Although there are several studies from Turkey on LBW and stillbirth rates[10,19-22], this is the first time any data is gathered pertaining to both LBW and stillbirth rates on a local basis in Istanbul. Furthermore, the infant population upon which the research data is collected comprises the largest single-center research and the most up-to-date of any case study so far from Turkey.
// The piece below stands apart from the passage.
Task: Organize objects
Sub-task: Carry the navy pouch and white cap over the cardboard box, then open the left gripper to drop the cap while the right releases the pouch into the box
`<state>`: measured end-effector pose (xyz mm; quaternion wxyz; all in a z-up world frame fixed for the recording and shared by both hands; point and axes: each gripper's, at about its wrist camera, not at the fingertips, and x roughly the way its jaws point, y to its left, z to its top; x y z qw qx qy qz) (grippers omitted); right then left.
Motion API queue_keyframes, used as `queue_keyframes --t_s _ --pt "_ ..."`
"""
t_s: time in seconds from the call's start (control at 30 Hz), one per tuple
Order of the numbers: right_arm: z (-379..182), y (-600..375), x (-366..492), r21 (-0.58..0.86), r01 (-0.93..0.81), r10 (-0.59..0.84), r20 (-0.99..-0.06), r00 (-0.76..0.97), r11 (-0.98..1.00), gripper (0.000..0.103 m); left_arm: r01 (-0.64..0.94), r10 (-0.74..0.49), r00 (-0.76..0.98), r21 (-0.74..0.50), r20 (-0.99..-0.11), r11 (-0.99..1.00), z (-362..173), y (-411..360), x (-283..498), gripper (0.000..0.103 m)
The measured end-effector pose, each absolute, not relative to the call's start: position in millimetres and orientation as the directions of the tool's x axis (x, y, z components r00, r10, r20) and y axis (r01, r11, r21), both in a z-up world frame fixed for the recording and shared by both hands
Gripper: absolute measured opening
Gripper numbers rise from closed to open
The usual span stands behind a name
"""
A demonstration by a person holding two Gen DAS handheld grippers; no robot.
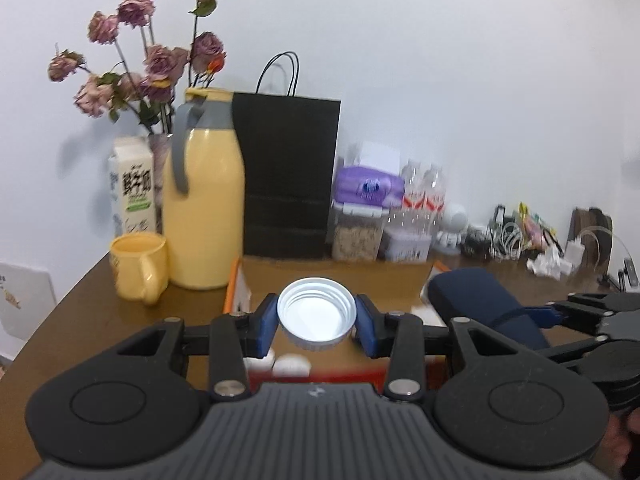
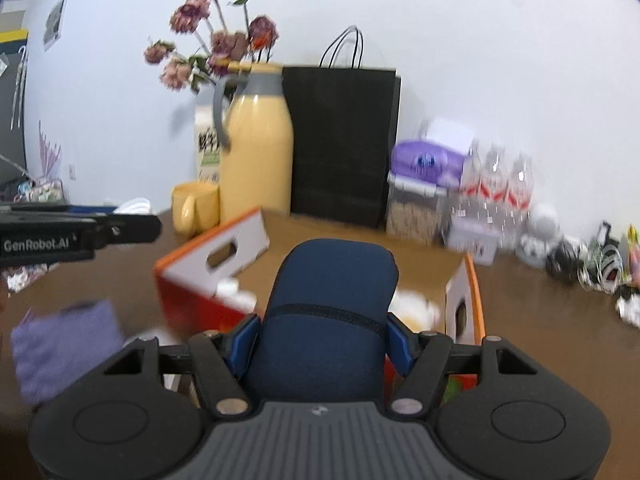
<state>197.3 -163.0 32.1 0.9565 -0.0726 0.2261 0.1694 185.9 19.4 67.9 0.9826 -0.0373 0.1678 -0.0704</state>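
Observation:
My left gripper (image 1: 316, 322) is shut on a white screw lid (image 1: 316, 314), hollow side facing the camera, held above an open orange-and-white cardboard box (image 1: 237, 292). White round items (image 1: 292, 364) lie inside the box below the lid. My right gripper (image 2: 322, 340) is shut on a navy blue fabric pouch (image 2: 332, 280), its blue pads pressing both sides, over the same box (image 2: 216, 256). In the left wrist view the pouch (image 1: 472, 300) hangs at the right. The left gripper (image 2: 132, 226) enters the right wrist view from the left edge.
On the brown table (image 1: 80, 312) behind the box stand a yellow jug (image 1: 204, 208), yellow mug (image 1: 138, 268), milk carton (image 1: 132, 188), dried roses (image 1: 156, 60) and black paper bag (image 1: 290, 176). Farther right are containers, water bottles (image 1: 424, 192) and cables (image 1: 512, 236). A purple cloth (image 2: 64, 344) lies left of the box.

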Motion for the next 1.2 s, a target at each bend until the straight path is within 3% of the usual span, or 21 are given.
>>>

The aim of this study is merely to contribute to the literature on the topic by emphasizing differences between various surroundings, and updating on the local LBW and stillbirth rates, as this study represents the local population. Although the suburbs where our hospital is located at, took a lot migration from all over Turkey over the last few decades, it would be misleading to argue that its results are equally representative of or applicable to the whole of Turkish population. In other words, the results of this one center study should not be generalized for the whole region or country.
Low birth weight and stillbirth rates provide important clues on the status of public health in a given area. They also hint at potential precautions that could be taken to minimize the consequences. While in industrialized countries, the epidemiology of LBW has been extensively studied, in less developed countries reliable data remains limited. This is why the findings of this study are important: even though the LBW and stillbirth rates found are lower than that of most other developing countries, there seems to be a slow but steady increase over time in our district. Without taking proper precautions, it is inevitable that neonatal mortality and morbidity rates will eventually tend to rise.
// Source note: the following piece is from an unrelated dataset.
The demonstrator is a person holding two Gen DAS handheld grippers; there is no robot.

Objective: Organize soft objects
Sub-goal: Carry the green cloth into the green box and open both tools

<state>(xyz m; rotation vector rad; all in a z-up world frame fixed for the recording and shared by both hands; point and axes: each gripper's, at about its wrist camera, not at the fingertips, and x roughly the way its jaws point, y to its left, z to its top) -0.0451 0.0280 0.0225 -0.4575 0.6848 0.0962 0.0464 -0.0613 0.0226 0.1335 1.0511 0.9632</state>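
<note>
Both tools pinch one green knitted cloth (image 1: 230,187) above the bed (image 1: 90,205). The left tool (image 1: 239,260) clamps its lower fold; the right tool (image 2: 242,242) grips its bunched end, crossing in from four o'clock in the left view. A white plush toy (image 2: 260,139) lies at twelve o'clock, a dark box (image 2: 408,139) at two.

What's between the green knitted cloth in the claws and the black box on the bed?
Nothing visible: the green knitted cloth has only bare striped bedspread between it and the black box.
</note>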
We encourage parallel studies to be made in various regions comprising multiple socio-economic backgrounds, so that comparative analyses could be made with newfound results and their general evaluation. Furthermore, we look forward to a closer involvement of public health services in the area, both official and otherwise, especially concerning prenatal maternal care. Early identification and treatment of the risk factors for stillbirth and LBW deliveries, especially those that are preventable, are indispensable to alleviation.
The authors wish to thank Ms Deniz Gözler for her linguistic editing, research nurses Ayla Kurt and Emriye Tercan Tarakçı for their contribution in collecting data, and Ms Rana Konyalıoğlu for the statistical evaluations.